Jurisdictional Impact of Most-Favoured-Nation Clauses

by Edoardo Stoppioni

MPILux Working Paper 3 (2017)

Introduction: In investment arbitration, the MFN clause can assume different functions. Most notably, the clause can be used to broaden the scope of an investor's rights. To this effect, MFN clauses are meant to expand the perimeter of the investment protection provided by the host State, by attracting those more favourable conditions that the State offers to nationals of third countries. A debate burgeoned on the possibility to extend the MFN effect to procedural rights. Starting from an analysis of all the different arguments raised in such a debate, it results that the use of the MFN clause to modify limitations on arbitral recourse or to establish a direct access to an international tribunal is highly controversial. The starting point must be the analysis of the wording of the clause, customary rules of treaty interpretation push to proceed to a BIT by BIT analysis.
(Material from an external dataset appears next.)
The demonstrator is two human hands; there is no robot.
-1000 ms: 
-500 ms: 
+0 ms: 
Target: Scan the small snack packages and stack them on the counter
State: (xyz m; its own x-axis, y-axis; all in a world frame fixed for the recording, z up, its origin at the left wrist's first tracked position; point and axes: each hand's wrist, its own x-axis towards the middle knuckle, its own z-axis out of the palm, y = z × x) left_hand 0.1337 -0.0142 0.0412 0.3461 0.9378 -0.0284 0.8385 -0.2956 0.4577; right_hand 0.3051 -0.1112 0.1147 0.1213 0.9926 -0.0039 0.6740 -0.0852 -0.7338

In case the treaty remains silent, an undeniable war of presumptions has divided arbitrators. In such case, only the Plama position reflects the general principle of international law according to which dispute settlement mechanisms are of a consensual nature. Adopting the public international law vision of international litigation, one must conclude that the need for an explicit and unambiguous consent of the State, progressively built by PCIJ and ICJ case law, invalidates the Maffezini presumption. State consent should in no case be presumed in the international legal order, where no inherent right to a judge exists but where all courts and tribunals have a compétence d'attribution.